Energy management and building automation in the context of a smart grid is focused on by the fortiss Smart Energy Living Lab [12] at the Technical University Munich. It consists of a PV and a battery storage system and includes an office environment that is equipped with a control software, which adapts the local energy consumption to the available energy. This lab focuses on electricity and efficient rule-based control strategies.

The Energy Smart Home Lab [19] at the KIT is a research and demonstration environment focusing on smart homes as part of a smart grid. It is equipped with a µCHP unit, a PV system, an air conditioner, thermal storage, intelligent appliances and an electric vehicle which are all monitored and controlled by an integrated energy management system. In contrast to the HoLL, the focus is on private households with homogeneous household appliances.

8 Conclusion and Outlook

Currently, energy systems are subject to deep-going changes due to an increasing share of fluctuating renewable energy sources and distributed generation. To cope with these changes, BEMS enable to turn traditionally passive consumers into active grid participants that leverage their local flexibilities according to the grid’s needs. In this paper we presented the FZI House of Living Labs, a real-world research and demonstration platform. It was shown how it integrates a multitude of different devices and technologies with heterogeneous interfaces and protocols into a single BEMS which enables the flexibilization of demand and supply in the building. This way, a comprehensive research platform is provided for investigating various aspects in the context of smart buildings. This includes in particular the integration of hardware components with heterogeneous protocols and different communication media, as well as software and algorithms for the prediction and efficient optimization of various devices in different scenarios.

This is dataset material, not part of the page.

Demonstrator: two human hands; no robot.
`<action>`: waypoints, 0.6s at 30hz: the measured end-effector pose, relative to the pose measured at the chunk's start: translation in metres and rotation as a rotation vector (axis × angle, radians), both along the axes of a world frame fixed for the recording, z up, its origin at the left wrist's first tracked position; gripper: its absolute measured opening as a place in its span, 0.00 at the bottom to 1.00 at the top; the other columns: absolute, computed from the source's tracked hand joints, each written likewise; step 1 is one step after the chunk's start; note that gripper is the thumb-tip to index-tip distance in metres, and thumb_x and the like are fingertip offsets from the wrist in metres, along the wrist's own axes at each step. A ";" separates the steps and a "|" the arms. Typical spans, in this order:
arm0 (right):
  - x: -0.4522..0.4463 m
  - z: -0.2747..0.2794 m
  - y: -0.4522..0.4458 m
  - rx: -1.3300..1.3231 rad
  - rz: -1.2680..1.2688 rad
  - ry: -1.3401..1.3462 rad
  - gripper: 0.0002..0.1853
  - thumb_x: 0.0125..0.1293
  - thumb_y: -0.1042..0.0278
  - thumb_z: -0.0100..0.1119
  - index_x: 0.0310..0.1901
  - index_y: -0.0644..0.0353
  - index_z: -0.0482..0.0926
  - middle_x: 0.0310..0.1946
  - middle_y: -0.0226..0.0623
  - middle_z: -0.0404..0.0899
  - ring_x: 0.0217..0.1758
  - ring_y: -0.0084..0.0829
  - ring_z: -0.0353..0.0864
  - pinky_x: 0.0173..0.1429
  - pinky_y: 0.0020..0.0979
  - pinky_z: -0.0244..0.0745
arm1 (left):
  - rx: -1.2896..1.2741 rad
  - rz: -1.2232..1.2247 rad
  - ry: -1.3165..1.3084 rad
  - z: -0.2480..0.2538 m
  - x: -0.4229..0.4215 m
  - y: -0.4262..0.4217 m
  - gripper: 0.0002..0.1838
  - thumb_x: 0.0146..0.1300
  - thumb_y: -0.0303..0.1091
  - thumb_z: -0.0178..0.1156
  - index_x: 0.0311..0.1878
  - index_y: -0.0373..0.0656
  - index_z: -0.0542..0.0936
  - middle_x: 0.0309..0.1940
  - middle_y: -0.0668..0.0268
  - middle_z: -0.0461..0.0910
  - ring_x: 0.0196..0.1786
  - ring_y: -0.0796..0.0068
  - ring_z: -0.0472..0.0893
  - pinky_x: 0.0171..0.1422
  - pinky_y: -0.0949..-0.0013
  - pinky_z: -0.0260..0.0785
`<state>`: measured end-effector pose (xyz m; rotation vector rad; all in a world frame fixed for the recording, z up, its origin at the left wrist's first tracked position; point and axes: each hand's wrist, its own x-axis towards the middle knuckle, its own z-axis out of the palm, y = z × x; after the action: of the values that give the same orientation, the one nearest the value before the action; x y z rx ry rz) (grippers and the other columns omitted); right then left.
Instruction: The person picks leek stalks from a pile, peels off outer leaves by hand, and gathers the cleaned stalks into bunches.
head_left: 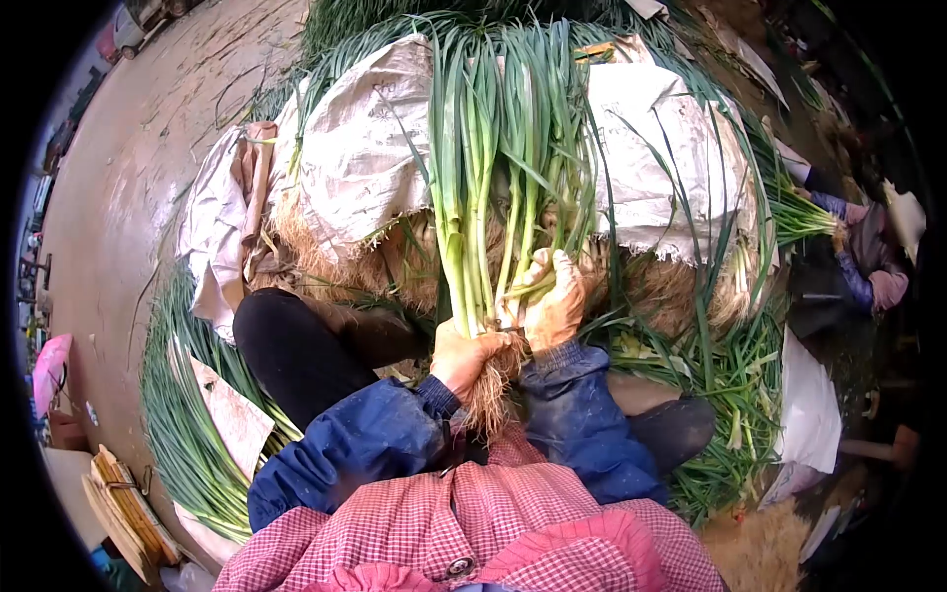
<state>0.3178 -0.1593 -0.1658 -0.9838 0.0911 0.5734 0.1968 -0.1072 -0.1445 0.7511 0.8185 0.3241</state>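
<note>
A bunch of green onions [480,187] lies in front of me, leaves pointing away and roots toward my body. My left hand [464,357] is wrapped round the lower white stalks, with stringy roots [490,395] hanging below it. Just to the right, my right hand [554,304] is closed on the pale base of one or more green onion stalks. A small dark strip shows between the two hands; I cannot make out what it is. The leaves rest across a pile of more green onions partly covered by white woven sacks [365,138].
Loose green leaves [725,424] are heaped by my right knee. More green onions [187,414] lie at my left with a sack piece on them. At far right another person [868,252] holds a bunch. Bundled flat boards [128,508] stand at lower left.
</note>
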 end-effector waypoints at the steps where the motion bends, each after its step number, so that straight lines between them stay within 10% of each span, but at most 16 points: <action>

Permanent expansions of the HoLL and numerous collaborations with different stakeholders from the domains of smart grids, building automation, energy management, and automotive assure an appropriate up-to-date environment for the development and evaluation of ICT for future buildings in on-going and future projects. In particular, the optimization of the usage of the battery storage system and the hybrid appliances, a more advanced integration of the electric vehicles, as well the extension of optimization algorithms to support additional kinds of demand response will be in focus of future research.